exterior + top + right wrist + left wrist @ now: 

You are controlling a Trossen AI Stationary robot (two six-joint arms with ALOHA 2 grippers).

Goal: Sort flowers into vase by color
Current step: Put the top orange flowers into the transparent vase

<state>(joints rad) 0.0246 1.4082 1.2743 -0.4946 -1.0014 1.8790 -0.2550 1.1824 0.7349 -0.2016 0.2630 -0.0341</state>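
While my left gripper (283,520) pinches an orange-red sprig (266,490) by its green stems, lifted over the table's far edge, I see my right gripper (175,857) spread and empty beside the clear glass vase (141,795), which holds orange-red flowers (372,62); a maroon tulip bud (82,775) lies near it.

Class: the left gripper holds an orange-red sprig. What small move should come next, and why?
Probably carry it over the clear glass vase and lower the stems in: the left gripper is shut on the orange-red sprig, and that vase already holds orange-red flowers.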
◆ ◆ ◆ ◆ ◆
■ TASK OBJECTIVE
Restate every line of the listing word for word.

■ ANSWER AREA
exterior + top + right wrist + left wrist @ now: 

You are controlling a Trossen AI Stationary robot (two six-joint arms with ALOHA 2 grippers).

Goal: Sort flowers into vase by color
Current step: Put the top orange flowers into the transparent vase

<state>(joints rad) 0.0246 1.4082 1.2743 -0.4946 -1.0014 1.8790 -0.2550 1.1824 0.7349 -0.2016 0.2630 -0.0341</state>
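While my left gripper (283,520) pinches an orange-red sprig (266,490) by its green stems, lifted over the table's far edge, I see my right gripper (175,857) spread and empty beside the clear glass vase (141,795), which holds orange-red flowers (372,62); a maroon tulip bud (82,775) lies near it.

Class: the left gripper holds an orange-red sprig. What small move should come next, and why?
Probably carry it over the clear glass vase and lower the stems in: the left gripper is shut on the orange-red sprig, and that vase already holds orange-red flowers.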

The requested output has now been given in full.